Chiedono l’avvio in Siria di un processo politico gestito dall’Onu e appoggiato da Washington, i leader di Turchia, Russia, Francia e Germania riuniti ieri in un vertice a Istanbul. Nella dichiarazione finale il padrone di casa Recep Tayyip Erdogan, Vladimir Putin, Emmanuel Macron e Angela Merkel chiedono la convocazione entro la fine dell’anno di un comitato incaricato di lavorare alla riforma costituzionale in vista di elezioni politiche. Appoggiano inoltre gli sforzi per facilitare il ritorno «sicuro e volontario» dei rifugiati siriani. La dichiarazione finale del vertice è un compromesso tra le posizioni divergenti dei quattro leader. Il presidente Bashar Assad e la Siria sono sostenuti dalla Russia e dall’Iran. Contro Assad è invece la Francia che ha operato in tutti i modi, anche sostenendo i salafiti di Jaysh al Islam (gruppo islamico ultraconservatore finanziato dall’Arabia saudita) per provocarne la caduta. Con lo stesso fine la Turchia ha appoggiato (e appoggia) vari gruppi armati islamisti.

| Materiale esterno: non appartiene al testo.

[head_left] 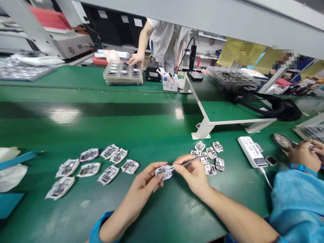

Putin comunque ha mantenuto la linea portata avanti sino ad oggi da Mosca persuadendo Erdogan, Macron e Merkel ad inserire nella dichiarazione finale il rifiuto «delle agende separatiste volte a minare la sovranità e l’integrità territoriale della Siria, nonché la sicurezza nazionale dei paesi vicini». Un punto fondamentale poiché, almeno sulla carta, esclude la spartizione della Siria che gli Usa, alcuni paesi europei e le monarchie sunnite del Golfo vedrebbero con grande favore. Il sostegno all’integrità territoriale siriana è importante anche per il futuro della regione di Idlib, l’ultima ancora nelle mani dei qaedisti di an Nusra e di varie formazioni armate. Mosca e Ankara hanno concordato lo scorso 17 settembre la creazione di una zona smilitarizzata larga 15-20 chilometri tra i miliziani e l’esercito siriano pronto a riconquistare la regione. Quindi il 10 ottobre la Turchia ha annunciato che i gruppi anti-Damasco hanno ritirato le armi pesanti dalla zona smilitarizzata pattugliata da soldati turchi e russi.

Sul summit è scesa l’ombra inquietante dell’Isis che qualcuno vorrebbe sconfitto, ormai fuori combattimento e che in Siria continua a compiere stragi e a destabilizzare il paese. Negli ultimi giorni gli uomini del Califfato hanno ucciso almeno 40, forse 60, combattenti delle Forze democratiche siriane (Sdf), a maggioranza curda e sostenute dagli Usa. A dare la notizia con grande enfasi è stata l’agenzia di stampa dell’Isis, Amaq, che ha diffuso un video con la cattura di sei soldati avversari. I miliziani dell’Isis hanno lanciato un blitz sulle rive dell’Eufrate infliggendo gravi perdite alle Sdf che da settembre sono impegnate in un’offensiva per espugnare le ultime roccaforti dell’Isis nella Siria orientale. Offensiva che non fa progressi significativi a conferma che i miliziani dell’Isis sono sempre ben armati ed organizzati grazie a nuovi finanziamenti giunti, secondo indiscrezioni, ancora una volta da ignoti “donatori” nell’area del Golfo.